Terrence Thomson wrestles with Kant’s unfinished work to ask what we should expect from philosophy books.

I have recently been immersed in trying to understand Immanuel Kant’s last text, his so-called Opus postumum. It is composed of sheets (or ‘fascicles’ or ‘convolutes’) that Kant began writing in the mid 1790s, continuing to a year before his death in 1804. It is not easy to summarize, but I can start by observing that it contains a vast array of thoughts, notes, drafts, and marginalia at varying levels of completion. Attempting to make sense of Opus postumum presents an especially challenging task since it throws up all manner of perplexing material, which sometimes morphs the philosophy in the three Critiques [of Pure Reason, of Practical Reason, and of Judgement, Ed] that form the pillars of Kant’s thought; sometimes does not relate to it at all; and sometimes contradicts it entirely.

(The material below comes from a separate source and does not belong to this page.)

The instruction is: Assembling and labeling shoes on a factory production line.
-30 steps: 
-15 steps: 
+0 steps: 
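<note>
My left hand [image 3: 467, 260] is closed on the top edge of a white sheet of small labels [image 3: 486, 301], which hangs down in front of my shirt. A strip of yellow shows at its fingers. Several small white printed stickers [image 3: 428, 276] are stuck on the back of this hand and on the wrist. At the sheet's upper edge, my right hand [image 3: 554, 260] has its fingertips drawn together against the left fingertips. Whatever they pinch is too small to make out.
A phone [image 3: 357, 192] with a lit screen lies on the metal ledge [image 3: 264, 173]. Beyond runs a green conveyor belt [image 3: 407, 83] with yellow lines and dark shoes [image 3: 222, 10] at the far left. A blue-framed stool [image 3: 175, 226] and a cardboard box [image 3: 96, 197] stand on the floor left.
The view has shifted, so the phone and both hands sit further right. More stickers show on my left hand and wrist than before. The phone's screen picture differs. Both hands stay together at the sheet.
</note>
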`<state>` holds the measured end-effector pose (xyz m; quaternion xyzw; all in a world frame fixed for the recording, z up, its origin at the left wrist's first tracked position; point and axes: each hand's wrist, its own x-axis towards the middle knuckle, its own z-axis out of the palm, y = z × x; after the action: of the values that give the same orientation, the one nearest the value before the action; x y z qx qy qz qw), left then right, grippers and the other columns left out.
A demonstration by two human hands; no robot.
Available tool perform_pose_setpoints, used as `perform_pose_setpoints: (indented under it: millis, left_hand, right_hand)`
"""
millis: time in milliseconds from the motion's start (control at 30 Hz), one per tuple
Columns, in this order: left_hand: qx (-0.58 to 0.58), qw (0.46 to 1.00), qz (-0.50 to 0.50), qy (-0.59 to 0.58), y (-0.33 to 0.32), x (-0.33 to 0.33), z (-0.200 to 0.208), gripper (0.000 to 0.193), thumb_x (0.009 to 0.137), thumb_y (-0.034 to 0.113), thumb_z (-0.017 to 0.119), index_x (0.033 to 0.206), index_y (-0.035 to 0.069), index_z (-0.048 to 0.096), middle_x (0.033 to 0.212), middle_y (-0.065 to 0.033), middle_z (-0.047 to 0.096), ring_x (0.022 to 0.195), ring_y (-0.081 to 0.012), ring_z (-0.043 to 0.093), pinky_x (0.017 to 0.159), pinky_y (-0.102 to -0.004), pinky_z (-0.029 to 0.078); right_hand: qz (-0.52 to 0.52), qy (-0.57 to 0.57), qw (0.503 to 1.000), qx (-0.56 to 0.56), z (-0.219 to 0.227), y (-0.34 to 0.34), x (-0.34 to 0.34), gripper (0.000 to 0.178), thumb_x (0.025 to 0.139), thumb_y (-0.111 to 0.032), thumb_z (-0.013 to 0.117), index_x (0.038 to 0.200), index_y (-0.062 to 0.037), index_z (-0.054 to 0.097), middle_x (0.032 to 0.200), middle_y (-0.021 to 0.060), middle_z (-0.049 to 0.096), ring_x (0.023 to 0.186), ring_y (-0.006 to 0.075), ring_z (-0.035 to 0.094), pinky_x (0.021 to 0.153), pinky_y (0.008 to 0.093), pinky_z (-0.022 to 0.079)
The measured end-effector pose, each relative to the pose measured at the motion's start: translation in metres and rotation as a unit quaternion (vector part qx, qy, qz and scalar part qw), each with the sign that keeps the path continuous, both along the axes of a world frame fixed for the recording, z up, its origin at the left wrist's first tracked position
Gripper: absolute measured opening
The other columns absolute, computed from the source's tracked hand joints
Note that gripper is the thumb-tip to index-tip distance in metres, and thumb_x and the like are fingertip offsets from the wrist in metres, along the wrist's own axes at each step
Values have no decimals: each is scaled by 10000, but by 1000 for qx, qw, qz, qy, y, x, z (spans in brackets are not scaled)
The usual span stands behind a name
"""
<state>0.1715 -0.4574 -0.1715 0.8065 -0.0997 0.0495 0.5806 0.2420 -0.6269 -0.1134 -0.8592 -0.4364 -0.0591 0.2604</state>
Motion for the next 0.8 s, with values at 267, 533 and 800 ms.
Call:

At its root (if we can talk in such a way about Opus postumum) is a work Kant provisionally titled Transition from the Foundations of Natural Science to Physics, which attempts to construct a bridge to empirical physics from the ‘special’ metaphysics of nature partially explored in his Metaphysical Foundations of Natural Science of 1786. Whilst this is the initial project Kant focuses on, as the fascicles progress various topological shifts take place. Kant begins to rework his whole theory of matter into a more precise element of the metaphysics of nature, capable of taking into account the density of matter alongside attractive and repulsive forces. Apparently this reworking was a response to a problematic part of Metaphysical Foundations that was pointed out to Kant after its publication.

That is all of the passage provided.